Sounds like you think it would have been okay though. Want to sell me on rolling tanks, helicopters, and troops through town? Can they fire their guns and cannons (with blanks)? What limits would you put on the exercise if you were in charge or is everything the military does reasonable?
Ed, great question. It would be absolutely unreasonable (...and not being a lawyer... I would suspect illegal... but I don't really know) for tanks, helicopters, and troops to "roll... through town." I also agree that you touched on the key failing in that training event: poor explanation to the national audience of the scope of the event.
The military has many places to train. There are places to shoot. There are places to blow things up. There are places to maneuver tanks. There are few places which include a civilian population.
That event was a training event for parts of SOF community; a community which is operating in over 100 countries at any given time. Very few of those countries are in active conflict... by that I'm referring to a shooting-war. These types of units must be prepared to perform their tasks in a peaceful environment without undue notice. Units are typically small; think less than 15 people with maybe 2-3 civilian-style vehicles. They operate dispersed over large areas. They don't have tanks. When such units move around, they are usually in non-military vehicles and attire. For this kind of unit many tasks are related to interacting with people, either local security forces (police and military) or local civilians. There is a legitimate need to train on such tasks.
These types of training events focus on the military tasks which need this kind of a training environment (large area, dispersed operations, civilian population). Training for tasks related to shooting and blowing things up happen in areas the military 'owns.'
I highly doubt any of the training plans included detonations, live-fire, or even dry-fire events anywhere outside the normal military training areas. It's more likely that the interactions with the actual civilian population would have been completely un-noticed. An interaction would more likely look like a strangely fit group of guys were putting fuel in their Toyota and then drove away... maybe making a few jokes with you while you both wait at the pump. Almost certainly the same (or less) level of impact as your average Reserve or National Guard unit driving around on a weekend.

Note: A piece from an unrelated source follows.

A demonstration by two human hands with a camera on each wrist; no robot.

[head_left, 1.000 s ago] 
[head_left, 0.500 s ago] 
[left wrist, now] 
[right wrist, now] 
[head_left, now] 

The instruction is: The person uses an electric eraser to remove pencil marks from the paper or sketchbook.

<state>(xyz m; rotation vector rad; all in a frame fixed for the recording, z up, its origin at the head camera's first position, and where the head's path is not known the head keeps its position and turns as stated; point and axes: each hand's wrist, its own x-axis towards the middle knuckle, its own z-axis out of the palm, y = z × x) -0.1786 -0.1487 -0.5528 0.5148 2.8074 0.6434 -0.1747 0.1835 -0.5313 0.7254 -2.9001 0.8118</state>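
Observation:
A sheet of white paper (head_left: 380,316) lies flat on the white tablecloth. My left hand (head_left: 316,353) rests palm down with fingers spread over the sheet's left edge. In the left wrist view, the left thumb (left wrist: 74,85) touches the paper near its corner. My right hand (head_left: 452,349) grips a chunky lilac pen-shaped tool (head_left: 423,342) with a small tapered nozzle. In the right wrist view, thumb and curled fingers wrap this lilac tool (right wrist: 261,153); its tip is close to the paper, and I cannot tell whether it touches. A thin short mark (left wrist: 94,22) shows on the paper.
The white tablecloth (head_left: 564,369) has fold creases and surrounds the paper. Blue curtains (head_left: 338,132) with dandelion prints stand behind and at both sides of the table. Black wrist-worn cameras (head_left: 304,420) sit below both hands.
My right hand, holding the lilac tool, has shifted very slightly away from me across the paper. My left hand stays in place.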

I feel like your last paragraph there is an attempt to subtley troll that went too far. If not, then I'd love for you to cite your sources for such speculation (beyond the original JH 15 powerpoint, which has to be intentionally vague regarding scope and specifics regarding an operation which hasn't yet taken place).
These are all things that actual militaries do for exercises. In fact, under certain conditions they'll fire their weapons a LOT without blanks (live-fire exercises).
Thanks for your service. And a sincere !Congratulations! on your success. But the title is link-bait which exploits the experience of those who had it much tougher than you. Stay in your lane.